We just had some people say that they were actually not very happy about stuff they’ve been buying for years. They’ve spent thousands, maybe, on inferior product. They’re habituated buyers, too, buying brands on historical grounds. That is one of the valid points in behavioral buying, but it doesn’t cover alternatives. I’d be prepared to bet that those people will at least look twice at their buying, just because we told them there was an alternative, and probably experiment with new stuff because they just spent three hours criticizing their own buying patterns.
Dorothy’s stuff came off well in the comparison, so some sales will definitely result. Behaviorism in marketing is a dicey proposition. I won’t say it’s all crap, but it is prone to fall over pretty badly if you don’t make contact with the coal face. Not all sales campaigns are successes. Not all ads are winners. It does depend on actual sales to consumers, and there’s no point in thinking otherwise. On the basis of what we’ve seen, though, I’d say the product lines will do pretty well. We seem to have covered the angles with the products, rather than with hype. Dorothy, good products do sell themselves. We’re just making sure people can find them.”
“I thought Dorothy was the most credible part of the sessions,” said Carla, who’d been expecting difficulty with the vets, as professionals.
Dorothy looked slightly startled then reverted to her goddess-vibes, according to Al’s brain, which was now racing through the possibilities of a credible Dorothy. He equated that with fish just maybe possibly being able to swim. He had to say it.

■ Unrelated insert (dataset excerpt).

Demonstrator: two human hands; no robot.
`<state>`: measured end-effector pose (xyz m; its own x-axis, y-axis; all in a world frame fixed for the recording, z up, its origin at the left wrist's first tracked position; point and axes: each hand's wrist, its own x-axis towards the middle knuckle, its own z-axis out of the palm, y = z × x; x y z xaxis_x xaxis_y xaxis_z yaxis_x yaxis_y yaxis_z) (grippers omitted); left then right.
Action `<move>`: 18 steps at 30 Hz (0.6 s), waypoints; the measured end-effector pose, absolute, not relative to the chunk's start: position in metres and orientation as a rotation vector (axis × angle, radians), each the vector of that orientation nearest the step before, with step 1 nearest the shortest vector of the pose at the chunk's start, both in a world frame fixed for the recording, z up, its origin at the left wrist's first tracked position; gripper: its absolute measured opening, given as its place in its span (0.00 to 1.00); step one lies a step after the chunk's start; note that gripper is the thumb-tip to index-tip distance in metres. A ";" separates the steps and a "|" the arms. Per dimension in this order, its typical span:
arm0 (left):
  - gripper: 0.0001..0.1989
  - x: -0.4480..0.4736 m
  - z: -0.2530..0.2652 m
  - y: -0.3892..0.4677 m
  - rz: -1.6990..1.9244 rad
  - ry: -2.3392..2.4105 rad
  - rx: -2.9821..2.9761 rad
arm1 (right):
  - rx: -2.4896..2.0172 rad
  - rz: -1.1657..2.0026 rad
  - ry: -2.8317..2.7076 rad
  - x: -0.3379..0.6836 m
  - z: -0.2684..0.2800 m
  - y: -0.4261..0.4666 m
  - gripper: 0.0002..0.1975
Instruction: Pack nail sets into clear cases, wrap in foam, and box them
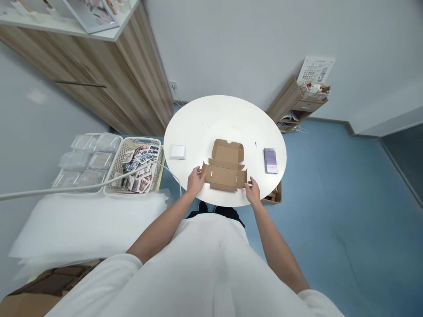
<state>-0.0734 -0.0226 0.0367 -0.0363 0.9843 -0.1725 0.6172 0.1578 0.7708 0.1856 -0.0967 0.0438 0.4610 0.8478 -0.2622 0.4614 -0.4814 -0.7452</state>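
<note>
An unfolded brown cardboard mailer box [224,176] lies on the white oval table [224,116], its lid panel spread toward the far side and its side flaps partly raised. My left hand [195,181] has its fingers closed at the box's left flap. On the opposite side, my right hand [253,192] pinches the near corner of the right flap between thumb and fingers. Left of the box sits a small white packet [178,152]. To the right is a stack of purple cards [270,160], blurred in the picture.
Left of the table stand a white basket of printed packets [140,165] and several clear plastic boxes [89,160]. A white cable [132,172] crosses above them. White sheets [95,220] lie nearer me. A cardboard carton [277,196] is under the table's right edge; a wooden shelf [292,103] stands behind.
</note>
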 end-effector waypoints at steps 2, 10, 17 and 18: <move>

“I’ve noticed that Dorothy doesn’t bother with “levels of communication” and “talking to the demographic” and so on. She just comes up with something fully comprehensible and quite irrefutable. Strange, really, in such a nice person.”
“Rather disturbing, actually,” said Bill.
Dorothy threw a packet of sugar at him, and went on demurely,
“Bill’s been disturbed for about the last 32 years, to my knowledge. Comes to that, maybe I did have something to do with it. He was a perfectly normal border collie when I met him.”
“Seems to have gone downhill a bit,” commented Carla. “His coat’s not a shiny as when I met him.”